## [What is being asked]
Give back exactly the first lines of the entries below, through the line with "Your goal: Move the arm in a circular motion".

Entries taken from a collection

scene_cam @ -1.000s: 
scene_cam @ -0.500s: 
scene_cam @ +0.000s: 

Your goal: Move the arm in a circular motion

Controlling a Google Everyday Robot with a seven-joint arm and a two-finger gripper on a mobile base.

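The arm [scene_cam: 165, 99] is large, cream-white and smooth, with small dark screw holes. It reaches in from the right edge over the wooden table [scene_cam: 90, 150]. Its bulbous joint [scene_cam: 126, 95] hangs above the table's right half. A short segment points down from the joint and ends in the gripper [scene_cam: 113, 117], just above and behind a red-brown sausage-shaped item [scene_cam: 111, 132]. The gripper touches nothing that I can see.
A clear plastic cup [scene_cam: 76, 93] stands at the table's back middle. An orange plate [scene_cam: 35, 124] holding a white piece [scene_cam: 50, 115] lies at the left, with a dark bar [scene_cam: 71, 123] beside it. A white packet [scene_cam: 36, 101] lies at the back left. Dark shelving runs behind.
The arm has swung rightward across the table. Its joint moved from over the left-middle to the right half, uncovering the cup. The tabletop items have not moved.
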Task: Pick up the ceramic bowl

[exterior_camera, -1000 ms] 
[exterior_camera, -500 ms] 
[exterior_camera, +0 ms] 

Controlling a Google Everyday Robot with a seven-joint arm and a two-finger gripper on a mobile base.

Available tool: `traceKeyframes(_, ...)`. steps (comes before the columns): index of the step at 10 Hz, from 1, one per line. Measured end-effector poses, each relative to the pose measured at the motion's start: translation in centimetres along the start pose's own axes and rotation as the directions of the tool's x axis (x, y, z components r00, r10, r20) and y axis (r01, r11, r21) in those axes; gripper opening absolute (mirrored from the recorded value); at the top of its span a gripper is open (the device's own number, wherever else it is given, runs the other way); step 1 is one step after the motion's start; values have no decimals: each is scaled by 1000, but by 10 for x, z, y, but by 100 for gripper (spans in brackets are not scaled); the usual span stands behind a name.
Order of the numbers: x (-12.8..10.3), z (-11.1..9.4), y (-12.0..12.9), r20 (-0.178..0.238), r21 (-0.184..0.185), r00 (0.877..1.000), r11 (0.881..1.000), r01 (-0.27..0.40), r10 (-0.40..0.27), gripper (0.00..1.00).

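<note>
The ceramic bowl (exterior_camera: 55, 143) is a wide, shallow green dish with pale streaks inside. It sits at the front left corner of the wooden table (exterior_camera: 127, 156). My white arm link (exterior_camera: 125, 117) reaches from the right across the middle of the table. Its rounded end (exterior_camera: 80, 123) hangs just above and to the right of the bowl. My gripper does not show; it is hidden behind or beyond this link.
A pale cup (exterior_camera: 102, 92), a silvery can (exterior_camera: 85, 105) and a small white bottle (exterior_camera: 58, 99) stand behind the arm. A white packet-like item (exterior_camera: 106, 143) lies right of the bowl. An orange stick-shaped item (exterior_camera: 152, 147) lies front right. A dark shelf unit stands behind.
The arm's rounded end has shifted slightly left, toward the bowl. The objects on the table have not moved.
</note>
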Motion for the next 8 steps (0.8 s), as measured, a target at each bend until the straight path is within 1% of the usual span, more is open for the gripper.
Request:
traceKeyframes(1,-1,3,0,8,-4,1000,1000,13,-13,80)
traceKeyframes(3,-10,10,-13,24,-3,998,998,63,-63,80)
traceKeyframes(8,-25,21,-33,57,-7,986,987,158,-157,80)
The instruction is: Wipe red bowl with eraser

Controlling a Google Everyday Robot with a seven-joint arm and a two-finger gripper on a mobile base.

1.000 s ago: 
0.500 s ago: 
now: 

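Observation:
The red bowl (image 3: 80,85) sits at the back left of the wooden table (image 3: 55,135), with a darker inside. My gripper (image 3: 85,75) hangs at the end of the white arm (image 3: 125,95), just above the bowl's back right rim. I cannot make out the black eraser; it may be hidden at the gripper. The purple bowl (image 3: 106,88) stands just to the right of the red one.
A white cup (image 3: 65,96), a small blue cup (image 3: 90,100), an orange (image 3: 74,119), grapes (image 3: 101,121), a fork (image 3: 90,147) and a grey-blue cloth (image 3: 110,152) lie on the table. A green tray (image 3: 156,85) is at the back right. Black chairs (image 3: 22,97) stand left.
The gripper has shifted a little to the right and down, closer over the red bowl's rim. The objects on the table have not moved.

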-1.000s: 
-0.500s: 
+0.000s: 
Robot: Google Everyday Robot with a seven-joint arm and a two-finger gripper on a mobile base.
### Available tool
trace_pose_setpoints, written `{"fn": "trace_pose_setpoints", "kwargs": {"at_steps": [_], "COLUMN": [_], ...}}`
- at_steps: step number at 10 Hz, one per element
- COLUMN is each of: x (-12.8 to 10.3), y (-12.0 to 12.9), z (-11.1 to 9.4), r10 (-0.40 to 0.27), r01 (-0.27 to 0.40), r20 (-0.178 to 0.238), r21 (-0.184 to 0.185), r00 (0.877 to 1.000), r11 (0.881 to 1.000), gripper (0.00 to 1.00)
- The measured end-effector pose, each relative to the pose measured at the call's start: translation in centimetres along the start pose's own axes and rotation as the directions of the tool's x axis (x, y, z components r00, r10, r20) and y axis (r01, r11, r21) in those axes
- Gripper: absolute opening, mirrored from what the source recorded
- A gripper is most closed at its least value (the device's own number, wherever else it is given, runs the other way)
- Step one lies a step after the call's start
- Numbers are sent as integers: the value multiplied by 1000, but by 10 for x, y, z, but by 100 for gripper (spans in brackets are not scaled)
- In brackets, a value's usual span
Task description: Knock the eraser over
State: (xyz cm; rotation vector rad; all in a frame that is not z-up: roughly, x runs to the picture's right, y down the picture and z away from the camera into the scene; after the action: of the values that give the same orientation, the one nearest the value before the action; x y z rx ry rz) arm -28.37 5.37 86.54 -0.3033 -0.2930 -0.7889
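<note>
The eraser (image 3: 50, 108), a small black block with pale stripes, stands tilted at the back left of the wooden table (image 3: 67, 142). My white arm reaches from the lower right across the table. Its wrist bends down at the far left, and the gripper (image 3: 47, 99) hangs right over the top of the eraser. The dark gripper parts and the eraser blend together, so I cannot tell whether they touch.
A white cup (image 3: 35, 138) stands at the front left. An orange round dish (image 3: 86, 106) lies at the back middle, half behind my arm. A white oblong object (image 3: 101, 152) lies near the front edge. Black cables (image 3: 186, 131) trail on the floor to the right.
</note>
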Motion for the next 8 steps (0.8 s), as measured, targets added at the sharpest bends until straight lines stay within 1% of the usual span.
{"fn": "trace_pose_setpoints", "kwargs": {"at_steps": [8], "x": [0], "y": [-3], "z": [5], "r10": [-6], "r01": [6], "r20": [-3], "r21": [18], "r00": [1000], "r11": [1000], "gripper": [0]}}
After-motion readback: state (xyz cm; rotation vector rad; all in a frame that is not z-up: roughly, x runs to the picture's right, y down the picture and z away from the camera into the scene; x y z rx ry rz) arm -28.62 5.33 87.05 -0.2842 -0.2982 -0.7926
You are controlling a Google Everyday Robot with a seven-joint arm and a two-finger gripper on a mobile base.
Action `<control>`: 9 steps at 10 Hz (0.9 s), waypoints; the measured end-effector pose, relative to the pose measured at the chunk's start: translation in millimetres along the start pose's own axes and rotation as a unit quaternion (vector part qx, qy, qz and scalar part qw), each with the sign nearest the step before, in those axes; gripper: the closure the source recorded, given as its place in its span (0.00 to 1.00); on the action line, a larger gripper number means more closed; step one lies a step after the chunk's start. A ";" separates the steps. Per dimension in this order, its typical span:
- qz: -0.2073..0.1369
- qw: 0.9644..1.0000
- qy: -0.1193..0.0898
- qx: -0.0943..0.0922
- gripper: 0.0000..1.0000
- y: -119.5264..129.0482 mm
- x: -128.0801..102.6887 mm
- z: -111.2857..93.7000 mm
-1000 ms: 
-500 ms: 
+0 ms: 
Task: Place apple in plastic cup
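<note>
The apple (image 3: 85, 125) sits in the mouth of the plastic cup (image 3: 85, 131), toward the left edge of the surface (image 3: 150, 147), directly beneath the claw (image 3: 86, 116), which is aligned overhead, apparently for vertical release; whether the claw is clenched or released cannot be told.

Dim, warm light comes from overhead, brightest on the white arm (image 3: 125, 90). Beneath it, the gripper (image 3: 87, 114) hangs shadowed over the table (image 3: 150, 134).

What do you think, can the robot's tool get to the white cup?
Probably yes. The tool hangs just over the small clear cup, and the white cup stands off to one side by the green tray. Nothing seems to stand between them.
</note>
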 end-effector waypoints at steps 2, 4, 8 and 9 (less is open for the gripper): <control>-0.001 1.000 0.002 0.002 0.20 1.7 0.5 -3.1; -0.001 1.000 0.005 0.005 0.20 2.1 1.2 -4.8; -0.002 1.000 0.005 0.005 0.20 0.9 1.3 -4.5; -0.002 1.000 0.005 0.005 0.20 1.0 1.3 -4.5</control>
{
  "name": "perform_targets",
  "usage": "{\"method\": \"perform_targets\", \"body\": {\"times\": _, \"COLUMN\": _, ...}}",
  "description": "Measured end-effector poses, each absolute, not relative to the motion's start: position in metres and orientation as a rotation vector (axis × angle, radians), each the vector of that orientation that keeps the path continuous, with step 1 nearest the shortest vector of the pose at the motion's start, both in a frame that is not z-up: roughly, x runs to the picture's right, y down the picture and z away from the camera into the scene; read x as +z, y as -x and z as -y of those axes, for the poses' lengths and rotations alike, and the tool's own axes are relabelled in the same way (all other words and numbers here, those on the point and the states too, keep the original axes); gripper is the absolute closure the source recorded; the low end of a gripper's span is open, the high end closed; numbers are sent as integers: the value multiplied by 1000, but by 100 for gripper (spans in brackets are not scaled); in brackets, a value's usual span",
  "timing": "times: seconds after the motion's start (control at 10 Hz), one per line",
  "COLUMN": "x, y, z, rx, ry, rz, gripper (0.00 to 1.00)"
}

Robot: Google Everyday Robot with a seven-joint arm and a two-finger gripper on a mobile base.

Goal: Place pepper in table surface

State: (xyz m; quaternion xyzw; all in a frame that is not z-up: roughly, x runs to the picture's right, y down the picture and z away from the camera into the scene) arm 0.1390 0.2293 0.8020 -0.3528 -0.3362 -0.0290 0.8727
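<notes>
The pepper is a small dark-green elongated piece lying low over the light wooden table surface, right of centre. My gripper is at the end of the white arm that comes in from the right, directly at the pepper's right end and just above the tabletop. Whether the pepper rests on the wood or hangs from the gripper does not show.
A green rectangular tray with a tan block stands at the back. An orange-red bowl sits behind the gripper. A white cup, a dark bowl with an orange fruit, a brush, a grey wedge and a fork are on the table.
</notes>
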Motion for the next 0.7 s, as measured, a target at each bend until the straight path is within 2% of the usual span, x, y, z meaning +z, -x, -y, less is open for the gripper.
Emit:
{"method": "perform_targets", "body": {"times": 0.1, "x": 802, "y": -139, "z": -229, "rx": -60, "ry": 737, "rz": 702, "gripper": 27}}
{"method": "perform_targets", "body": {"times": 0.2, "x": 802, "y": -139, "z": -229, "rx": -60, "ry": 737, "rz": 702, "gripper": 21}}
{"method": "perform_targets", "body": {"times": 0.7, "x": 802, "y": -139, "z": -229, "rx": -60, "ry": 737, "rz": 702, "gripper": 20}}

## [Exercise solution]
scene_cam @ -1.000s: 
scene_cam @ -0.500s: 
scene_cam @ +0.000s: 

Your goal: Move the arm in a circular motion

Work on this exercise has been finished.